Task to carry out → Word for word, repeat every record.

Dataset →
-- Opening Marker --

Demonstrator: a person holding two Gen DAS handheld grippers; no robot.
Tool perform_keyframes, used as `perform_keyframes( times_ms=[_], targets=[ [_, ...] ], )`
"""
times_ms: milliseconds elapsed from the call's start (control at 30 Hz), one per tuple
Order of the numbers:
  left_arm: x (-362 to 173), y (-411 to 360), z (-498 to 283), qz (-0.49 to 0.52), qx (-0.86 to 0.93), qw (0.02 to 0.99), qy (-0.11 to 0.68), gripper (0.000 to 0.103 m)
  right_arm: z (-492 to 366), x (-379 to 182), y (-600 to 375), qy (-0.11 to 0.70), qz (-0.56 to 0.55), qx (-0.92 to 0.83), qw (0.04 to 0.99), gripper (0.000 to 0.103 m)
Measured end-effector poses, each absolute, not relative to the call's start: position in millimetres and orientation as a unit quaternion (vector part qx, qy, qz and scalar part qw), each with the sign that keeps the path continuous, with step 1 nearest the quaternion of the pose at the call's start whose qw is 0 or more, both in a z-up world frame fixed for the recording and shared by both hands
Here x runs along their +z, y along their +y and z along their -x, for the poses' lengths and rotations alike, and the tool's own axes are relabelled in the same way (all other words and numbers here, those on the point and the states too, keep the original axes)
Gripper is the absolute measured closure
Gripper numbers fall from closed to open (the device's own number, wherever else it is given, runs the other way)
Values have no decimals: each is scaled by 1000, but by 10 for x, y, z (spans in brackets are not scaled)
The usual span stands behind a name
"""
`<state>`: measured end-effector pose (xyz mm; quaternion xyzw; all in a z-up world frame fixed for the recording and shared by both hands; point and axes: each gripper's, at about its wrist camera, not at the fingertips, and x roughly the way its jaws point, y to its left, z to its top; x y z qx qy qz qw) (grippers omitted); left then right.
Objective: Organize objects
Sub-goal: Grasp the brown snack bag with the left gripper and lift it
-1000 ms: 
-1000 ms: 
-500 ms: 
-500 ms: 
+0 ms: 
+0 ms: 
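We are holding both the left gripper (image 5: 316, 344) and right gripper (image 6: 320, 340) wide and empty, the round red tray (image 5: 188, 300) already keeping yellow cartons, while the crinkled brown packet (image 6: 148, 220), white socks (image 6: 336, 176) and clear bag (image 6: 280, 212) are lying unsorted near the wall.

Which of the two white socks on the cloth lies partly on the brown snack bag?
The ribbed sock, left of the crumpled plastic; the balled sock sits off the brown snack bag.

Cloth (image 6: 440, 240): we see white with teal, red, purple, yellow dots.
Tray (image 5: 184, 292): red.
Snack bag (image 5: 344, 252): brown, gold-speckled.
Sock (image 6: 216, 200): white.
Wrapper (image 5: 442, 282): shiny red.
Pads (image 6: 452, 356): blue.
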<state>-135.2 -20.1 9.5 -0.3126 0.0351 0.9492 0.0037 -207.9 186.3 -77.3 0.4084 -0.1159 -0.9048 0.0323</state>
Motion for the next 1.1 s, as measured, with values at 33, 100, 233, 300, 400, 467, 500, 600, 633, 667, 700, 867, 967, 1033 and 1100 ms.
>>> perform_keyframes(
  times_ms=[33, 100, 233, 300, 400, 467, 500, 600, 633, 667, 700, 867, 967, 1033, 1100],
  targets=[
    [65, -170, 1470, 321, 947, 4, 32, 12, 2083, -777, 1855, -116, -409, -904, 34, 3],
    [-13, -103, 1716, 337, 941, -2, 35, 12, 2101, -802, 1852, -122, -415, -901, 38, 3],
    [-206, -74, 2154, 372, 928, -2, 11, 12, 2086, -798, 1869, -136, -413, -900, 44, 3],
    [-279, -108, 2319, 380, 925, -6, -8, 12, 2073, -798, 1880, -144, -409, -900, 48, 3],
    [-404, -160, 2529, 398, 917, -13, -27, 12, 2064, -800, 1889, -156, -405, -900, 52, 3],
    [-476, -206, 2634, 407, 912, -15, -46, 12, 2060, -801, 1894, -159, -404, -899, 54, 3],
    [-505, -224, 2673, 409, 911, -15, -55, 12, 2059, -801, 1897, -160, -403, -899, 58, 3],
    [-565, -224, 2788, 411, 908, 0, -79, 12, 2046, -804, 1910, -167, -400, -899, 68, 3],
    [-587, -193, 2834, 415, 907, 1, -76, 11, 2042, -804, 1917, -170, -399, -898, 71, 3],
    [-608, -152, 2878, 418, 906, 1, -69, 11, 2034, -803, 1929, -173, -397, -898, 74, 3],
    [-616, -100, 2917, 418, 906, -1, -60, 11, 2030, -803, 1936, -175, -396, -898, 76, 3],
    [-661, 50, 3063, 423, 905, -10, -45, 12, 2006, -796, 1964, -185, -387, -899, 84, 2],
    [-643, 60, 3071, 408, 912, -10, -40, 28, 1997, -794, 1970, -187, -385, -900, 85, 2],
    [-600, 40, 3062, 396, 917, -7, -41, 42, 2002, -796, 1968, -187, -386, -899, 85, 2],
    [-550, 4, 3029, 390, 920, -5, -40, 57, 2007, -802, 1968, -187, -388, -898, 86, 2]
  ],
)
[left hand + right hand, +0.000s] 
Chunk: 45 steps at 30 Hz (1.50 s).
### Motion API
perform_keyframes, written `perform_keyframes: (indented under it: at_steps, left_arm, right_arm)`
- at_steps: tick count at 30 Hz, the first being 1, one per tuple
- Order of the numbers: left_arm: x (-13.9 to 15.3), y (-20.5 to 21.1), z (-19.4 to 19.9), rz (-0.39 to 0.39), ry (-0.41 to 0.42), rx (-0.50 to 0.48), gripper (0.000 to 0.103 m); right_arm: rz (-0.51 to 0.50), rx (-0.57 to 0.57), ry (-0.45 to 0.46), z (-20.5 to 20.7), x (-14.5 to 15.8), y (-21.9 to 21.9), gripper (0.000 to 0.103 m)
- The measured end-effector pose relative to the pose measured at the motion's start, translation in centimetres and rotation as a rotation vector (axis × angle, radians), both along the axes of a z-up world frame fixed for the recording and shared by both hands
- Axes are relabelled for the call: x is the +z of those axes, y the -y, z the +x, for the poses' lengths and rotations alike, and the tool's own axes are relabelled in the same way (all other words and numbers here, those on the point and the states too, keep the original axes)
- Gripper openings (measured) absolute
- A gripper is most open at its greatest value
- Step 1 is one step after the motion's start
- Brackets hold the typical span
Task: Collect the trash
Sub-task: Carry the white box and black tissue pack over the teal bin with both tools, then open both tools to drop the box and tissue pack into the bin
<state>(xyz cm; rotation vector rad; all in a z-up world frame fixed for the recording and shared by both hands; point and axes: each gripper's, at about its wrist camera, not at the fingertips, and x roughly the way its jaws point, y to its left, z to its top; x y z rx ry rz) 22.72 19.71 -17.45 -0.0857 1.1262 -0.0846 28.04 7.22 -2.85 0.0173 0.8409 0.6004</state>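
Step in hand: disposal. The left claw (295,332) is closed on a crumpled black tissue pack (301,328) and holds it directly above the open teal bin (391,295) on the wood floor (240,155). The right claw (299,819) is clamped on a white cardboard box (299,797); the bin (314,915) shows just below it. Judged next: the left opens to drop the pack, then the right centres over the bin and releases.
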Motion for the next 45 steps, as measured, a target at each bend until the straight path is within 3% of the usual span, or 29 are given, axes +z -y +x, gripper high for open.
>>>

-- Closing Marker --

Your response →
Demonstrator: a person holding two Gen DAS handheld grippers; no robot.
Tool perform_keyframes, used as `perform_keyframes( times_ms=[_], targets=[ [_, ...] ], )`
"""
times_ms: milliseconds elapsed from the call's start (control at 30 Hz), one per tuple
Order of the numbers:
  left_arm: x (-362 to 173), y (-411 to 360), z (-498 to 283), qz (-0.49 to 0.52), qx (-0.86 to 0.93), qw (0.02 to 0.99), qy (-0.11 to 0.68), gripper (0.000 to 0.103 m)
  right_arm: z (-492 to 366), x (-379 to 182), y (-600 to 375), qy (-0.11 to 0.70), qz (-0.56 to 0.55), qx (-0.92 to 0.83), qw (0.04 to 0.99), gripper (0.000 to 0.103 m)
Measured end-effector poses, each absolute, not relative to the call's start: position in millimetres and orientation as a unit quaternion (vector part qx, qy, qz and scalar part qw), each with the sign that keeps the path continuous, with step 1 nearest the quaternion of the pose at the call's start whose qw is 0 or more, both in a z-up world frame fixed for the recording and shared by both hands
Here x runs along their +z, y along their +y and z along their -x, for the poses' lengths and rotations alike, and the tool's own axes are relabelled in the same way (all other words and numbers here, those on the point and the states too, keep the original axes)
Gripper is the absolute measured closure
Gripper numbers fall from closed to open (the device's own number, wherever else it is given, runs the other way)
Values have no decimals: each is scaled by 1000, but by 10 for x, y, z (spans in brackets are not scaled)
The usual span stands behind a name
"""
`<state>`: measured end-effector pose (xyz mm; quaternion xyzw; all in a z-up world frame fixed for the recording and shared by both hands; point and axes: each gripper's, at about its wrist camera, not at the fingertips, and x roughly the way its jaws point, y to its left, z to its top; x y z qx qy qz qw) (grippers omitted); left then right.
Objective: Organize objects
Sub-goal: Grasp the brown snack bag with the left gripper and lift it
-1000 ms: 
-1000 ms: 
-500 ms: 
-500 ms: 
+0 ms: 
+0 ms: 
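We are holding both the left gripper (image 5: 316, 344) and right gripper (image 6: 320, 340) wide and empty, the round red tray (image 5: 188, 300) already keeping yellow cartons, while the crinkled brown packet (image 6: 148, 220), white socks (image 6: 336, 176) and clear bag (image 6: 280, 212) are lying unsorted near the wall.

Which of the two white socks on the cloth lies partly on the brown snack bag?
The ribbed sock, left of the crumpled plastic; the balled sock sits off the brown snack bag.

Cloth (image 6: 440, 240): we see white with teal, red, purple, yellow dots.
Tray (image 5: 184, 292): red.
Snack bag (image 5: 344, 252): brown, gold-speckled.
Sock (image 6: 216, 200): white.
Wrapper (image 5: 442, 282): shiny red.
Pads (image 6: 452, 356): blue.
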<state>-135.2 -20.1 9.5 -0.3126 0.0351 0.9492 0.0037 -207.9 186.3 -77.3 0.4084 -0.1159 -0.9048 0.0323</state>
Motion for the next 1.1 s, as measured, with values at 33, 100, 233, 300, 400, 467, 500, 600, 633, 667, 700, 867, 967, 1033 and 1100 ms.
>>> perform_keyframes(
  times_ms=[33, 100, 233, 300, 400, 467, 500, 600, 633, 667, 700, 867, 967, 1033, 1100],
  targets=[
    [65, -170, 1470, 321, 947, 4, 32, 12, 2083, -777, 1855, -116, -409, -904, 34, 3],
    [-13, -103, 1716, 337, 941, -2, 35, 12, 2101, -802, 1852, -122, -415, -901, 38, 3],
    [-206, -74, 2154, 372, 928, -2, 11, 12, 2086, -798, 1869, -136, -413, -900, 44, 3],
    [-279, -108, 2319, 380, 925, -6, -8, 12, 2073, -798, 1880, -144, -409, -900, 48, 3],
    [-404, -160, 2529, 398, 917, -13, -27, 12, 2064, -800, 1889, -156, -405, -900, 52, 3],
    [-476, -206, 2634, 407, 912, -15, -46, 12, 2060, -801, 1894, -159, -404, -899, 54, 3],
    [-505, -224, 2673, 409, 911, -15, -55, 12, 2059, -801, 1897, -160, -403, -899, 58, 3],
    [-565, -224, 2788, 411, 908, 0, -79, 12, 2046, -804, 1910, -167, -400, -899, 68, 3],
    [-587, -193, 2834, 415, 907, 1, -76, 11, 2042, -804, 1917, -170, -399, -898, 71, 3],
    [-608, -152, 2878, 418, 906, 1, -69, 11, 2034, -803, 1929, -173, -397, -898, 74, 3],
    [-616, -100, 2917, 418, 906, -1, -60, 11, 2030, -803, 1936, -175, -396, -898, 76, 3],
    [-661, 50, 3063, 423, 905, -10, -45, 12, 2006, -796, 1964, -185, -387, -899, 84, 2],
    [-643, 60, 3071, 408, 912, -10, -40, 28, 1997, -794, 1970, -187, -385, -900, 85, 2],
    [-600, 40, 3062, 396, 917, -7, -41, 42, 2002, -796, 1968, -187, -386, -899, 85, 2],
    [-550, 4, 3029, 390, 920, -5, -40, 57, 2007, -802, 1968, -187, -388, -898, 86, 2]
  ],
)
[left hand + right hand, +0.000s] 
Chunk: 45 steps at 30 Hz (1.50 s).
### Motion API
perform_keyframes, written `perform_keyframes: (indented under it: at_steps, left_arm, right_arm)`
- at_steps: tick count at 30 Hz, the first being 1, one per tuple
- Order of the numbers: left_arm: x (-13.9 to 15.3), y (-20.5 to 21.1), z (-19.4 to 19.9), rz (-0.39 to 0.39), ry (-0.41 to 0.42), rx (-0.50 to 0.48), gripper (0.000 to 0.103 m); right_arm: rz (-0.51 to 0.50), rx (-0.57 to 0.57), ry (-0.45 to 0.46), z (-20.5 to 20.7), x (-14.5 to 15.8), y (-21.9 to 21.9), gripper (0.000 to 0.103 m)
- The measured end-effector pose relative to the pose measured at the motion's start, translation in centimetres and rotation as a rotation vector (axis × angle, radians), both along the axes of a z-up world frame fixed for the recording and shared by both hands
- Axes are relabelled for the call: x is the +z of those axes, y the -y, z the +x, for the poses' lengths and rotations alike, and the tool's own axes are relabelled in the same way (all other words and numbers here, those on the point and the states too, keep the original axes)
- Gripper openings (measured) absolute
- A gripper is most open at its greatest value
- Step 1 is one step after the motion's start
- Brackets hold the typical span
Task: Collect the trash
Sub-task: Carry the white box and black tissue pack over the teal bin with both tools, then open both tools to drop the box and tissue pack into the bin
<state>(xyz cm; rotation vector rad; all in a z-up world frame fixed for the recording and shared by both hands; point and axes: each gripper's, at about its wrist camera, not at the fingertips, and x roughly the way its jaws point, y to its left, z to its top; x y z rx ry rz) 22.72 19.71 -17.45 -0.0857 1.1262 -0.0846 28.04 7.22 -2.85 0.0173 0.8409 0.6004</state>
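Step in hand: disposal. The left claw (295,332) is closed on a crumpled black tissue pack (301,328) and holds it directly above the open teal bin (391,295) on the wood floor (240,155). The right claw (299,819) is clamped on a white cardboard box (299,797); the bin (314,915) shows just below it. Judged next: the left opens to drop the pack, then the right centres over the bin and releases.
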Motion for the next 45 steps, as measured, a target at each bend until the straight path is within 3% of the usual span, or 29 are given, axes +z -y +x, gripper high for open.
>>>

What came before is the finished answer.